A Manually Sense-tagged Gold Standard Corpus for
Evaluating Word Sense Disambiguation Programs
EPSRC grant M03481: May 1998--Jan 1999
PI: Roger Evans; Research Fellow: Adam Kilgarriff
This project took place in the context of the SENSEVAL exercise for
evaluating Word Sense Disambiguation (WSD) programs.*
The role of the EPSRC project was to develop the manually-tagged
corpus of correct answers, or `Gold Standard', against which the WSD
systems could be evaluated. Related and supplementary goals were:
- to achieve a high level of agreement between taggers, so that we
could be confident that, in at least 90% of cases, the ``gold
standard'' tag was unequivocally the correct tag;
explore, quantitatively and qualitatively, the cases which cause
difficulties for human taggers.
The manually tagged corpus played a central role in the highly
successful SENSEVAL exercise.

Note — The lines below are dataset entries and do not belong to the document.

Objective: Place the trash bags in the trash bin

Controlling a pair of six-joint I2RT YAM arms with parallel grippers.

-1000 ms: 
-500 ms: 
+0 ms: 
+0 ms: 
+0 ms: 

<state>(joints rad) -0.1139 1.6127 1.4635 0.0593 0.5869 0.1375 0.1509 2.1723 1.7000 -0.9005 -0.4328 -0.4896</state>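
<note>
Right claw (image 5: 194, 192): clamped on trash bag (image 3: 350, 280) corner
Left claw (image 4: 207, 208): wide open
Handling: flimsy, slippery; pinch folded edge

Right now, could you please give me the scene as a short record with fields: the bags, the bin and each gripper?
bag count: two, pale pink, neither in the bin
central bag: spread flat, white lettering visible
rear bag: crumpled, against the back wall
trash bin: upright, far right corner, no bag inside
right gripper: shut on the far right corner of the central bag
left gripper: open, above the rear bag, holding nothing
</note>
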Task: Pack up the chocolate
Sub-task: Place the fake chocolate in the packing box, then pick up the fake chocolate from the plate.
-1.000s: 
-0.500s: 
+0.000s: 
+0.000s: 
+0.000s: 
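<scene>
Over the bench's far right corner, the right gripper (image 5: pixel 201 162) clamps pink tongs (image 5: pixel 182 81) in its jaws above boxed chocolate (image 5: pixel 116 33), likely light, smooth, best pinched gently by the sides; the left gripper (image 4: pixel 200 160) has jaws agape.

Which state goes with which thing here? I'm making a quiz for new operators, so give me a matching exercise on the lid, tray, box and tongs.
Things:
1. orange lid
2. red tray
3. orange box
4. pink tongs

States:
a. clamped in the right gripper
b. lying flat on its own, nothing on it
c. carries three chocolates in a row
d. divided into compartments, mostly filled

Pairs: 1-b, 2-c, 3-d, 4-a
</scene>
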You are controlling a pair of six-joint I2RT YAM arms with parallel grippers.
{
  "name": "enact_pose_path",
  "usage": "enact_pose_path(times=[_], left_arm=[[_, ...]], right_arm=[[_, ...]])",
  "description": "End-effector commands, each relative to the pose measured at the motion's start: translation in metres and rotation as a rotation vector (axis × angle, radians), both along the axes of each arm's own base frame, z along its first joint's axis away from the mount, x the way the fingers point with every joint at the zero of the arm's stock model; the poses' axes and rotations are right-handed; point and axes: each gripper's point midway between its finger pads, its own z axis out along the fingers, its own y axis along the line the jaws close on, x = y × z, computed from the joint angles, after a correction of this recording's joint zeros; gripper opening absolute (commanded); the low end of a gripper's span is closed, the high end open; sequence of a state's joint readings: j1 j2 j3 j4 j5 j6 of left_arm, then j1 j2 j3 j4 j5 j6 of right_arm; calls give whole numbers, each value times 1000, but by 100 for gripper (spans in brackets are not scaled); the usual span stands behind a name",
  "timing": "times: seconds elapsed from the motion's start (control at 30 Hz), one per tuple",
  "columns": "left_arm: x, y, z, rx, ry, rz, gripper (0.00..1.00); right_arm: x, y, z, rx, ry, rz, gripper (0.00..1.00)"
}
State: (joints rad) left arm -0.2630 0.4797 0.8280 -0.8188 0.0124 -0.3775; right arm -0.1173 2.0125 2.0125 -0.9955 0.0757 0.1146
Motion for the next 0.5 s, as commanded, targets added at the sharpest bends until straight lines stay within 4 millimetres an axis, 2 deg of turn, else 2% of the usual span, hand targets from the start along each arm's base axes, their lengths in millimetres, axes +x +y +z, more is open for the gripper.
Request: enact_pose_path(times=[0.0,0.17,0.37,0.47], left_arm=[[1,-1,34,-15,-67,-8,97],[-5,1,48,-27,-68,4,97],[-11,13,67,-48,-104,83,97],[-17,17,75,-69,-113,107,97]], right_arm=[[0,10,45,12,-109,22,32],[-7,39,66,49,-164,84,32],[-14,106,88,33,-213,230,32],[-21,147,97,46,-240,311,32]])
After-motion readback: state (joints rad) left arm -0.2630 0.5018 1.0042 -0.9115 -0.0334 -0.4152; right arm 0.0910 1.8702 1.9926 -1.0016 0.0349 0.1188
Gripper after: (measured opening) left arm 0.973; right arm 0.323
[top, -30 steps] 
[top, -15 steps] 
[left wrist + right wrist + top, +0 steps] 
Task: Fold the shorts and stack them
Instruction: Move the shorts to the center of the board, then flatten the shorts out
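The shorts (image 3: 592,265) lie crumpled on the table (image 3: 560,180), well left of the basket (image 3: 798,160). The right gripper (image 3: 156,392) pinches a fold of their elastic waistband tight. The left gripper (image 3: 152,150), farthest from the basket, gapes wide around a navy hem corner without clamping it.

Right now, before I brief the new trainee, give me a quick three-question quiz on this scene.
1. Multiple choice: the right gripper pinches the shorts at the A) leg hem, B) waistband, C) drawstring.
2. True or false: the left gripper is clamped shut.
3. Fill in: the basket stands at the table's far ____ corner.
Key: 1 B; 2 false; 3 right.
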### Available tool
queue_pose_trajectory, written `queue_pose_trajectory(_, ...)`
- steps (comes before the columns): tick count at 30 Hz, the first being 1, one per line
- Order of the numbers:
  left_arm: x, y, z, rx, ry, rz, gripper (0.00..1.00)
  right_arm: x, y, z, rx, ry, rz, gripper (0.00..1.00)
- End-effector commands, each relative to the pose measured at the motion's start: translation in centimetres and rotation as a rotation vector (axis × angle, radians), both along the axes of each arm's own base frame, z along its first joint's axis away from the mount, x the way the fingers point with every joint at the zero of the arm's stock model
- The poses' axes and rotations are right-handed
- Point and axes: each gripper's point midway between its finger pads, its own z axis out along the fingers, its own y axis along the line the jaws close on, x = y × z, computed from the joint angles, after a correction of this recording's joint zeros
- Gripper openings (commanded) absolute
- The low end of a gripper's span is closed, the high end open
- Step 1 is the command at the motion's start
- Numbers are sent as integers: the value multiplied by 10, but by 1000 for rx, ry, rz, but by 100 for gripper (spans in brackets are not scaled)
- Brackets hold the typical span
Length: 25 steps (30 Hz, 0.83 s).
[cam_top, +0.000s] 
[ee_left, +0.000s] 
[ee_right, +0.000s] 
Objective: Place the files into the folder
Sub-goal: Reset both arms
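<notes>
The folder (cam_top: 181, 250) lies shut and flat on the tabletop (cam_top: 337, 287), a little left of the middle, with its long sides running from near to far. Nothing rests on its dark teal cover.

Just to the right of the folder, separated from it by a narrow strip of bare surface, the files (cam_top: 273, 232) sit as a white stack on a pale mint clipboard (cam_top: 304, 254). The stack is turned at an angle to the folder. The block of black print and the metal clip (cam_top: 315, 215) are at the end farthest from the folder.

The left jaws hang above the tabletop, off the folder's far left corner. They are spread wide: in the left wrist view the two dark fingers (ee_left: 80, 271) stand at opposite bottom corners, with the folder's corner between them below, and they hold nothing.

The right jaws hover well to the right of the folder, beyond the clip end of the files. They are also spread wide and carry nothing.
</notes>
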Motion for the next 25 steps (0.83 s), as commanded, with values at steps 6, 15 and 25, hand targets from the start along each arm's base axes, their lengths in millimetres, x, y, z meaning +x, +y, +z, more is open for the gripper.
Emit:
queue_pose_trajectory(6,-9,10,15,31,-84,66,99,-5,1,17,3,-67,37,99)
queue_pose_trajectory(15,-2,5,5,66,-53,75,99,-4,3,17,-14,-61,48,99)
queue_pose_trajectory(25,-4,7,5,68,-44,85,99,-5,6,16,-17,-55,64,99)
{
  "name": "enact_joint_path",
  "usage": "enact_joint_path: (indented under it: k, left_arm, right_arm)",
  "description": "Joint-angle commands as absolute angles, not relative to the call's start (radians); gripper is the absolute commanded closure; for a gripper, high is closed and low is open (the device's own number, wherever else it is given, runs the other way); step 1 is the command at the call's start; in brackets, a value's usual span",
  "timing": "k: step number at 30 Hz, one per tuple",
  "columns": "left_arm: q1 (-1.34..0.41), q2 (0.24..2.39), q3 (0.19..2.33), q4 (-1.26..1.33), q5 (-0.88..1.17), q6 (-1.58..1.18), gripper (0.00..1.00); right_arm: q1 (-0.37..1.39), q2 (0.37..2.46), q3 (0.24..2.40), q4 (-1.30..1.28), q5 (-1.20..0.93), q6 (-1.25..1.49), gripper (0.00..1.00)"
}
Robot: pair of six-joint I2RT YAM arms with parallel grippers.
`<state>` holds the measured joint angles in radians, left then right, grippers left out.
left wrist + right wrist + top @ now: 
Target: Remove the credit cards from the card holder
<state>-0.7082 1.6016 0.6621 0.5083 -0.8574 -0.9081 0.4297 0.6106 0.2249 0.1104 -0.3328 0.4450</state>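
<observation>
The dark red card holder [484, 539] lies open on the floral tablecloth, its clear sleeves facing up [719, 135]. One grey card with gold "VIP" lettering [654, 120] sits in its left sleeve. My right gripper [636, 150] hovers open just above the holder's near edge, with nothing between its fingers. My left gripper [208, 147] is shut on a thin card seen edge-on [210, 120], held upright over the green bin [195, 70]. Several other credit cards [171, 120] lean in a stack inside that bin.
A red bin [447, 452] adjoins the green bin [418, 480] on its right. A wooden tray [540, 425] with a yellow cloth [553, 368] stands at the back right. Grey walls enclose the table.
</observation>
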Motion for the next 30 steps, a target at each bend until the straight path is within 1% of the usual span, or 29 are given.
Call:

The whole exercise will be described in a
Special Issue of Computers and the Humanities,
co-edited by Kilgarriff. SENSEVAL has been a focal event
in the field of word sense disambiguation and will serve as
a benchmark for all future work.
The level at which the tagging of a corpus was replicable, using
the methods adopted in the project, was established as 95%. This is
considerably higher than various authors have thought achievable, and
provides a firm basis for future WSD research and evaluation. There
has been some detailed exploration of the kinds of occasions on which
lexicographers did not arrive at the same tagging, and this has been
used to re-evalaute Generative Lexicon theory.
- Kilgarriff and Palmer, editors. Computers and the Humanities,
Special Issue SENSEVAL: Evaluating word sense disambiguation
- Kilgarriff. 95% replicability for manual word sense tagging. To
appear in Proc. European ACL, Bergen, June 1999.
- Kilgarriff. Generative lexicon meets corpus data: the case of
non-standard word uses. In Bouillon and Busa, eds, Word meaning
and creativity. Cambridge University Press, forthcoming.
*This took place
under the auspices of the Association of Computational Linguistics
(Lexicons Special Interest Group), the European Association for
Lexicography, and European Union Projects ECRAN, ELSNET and SPARKLE.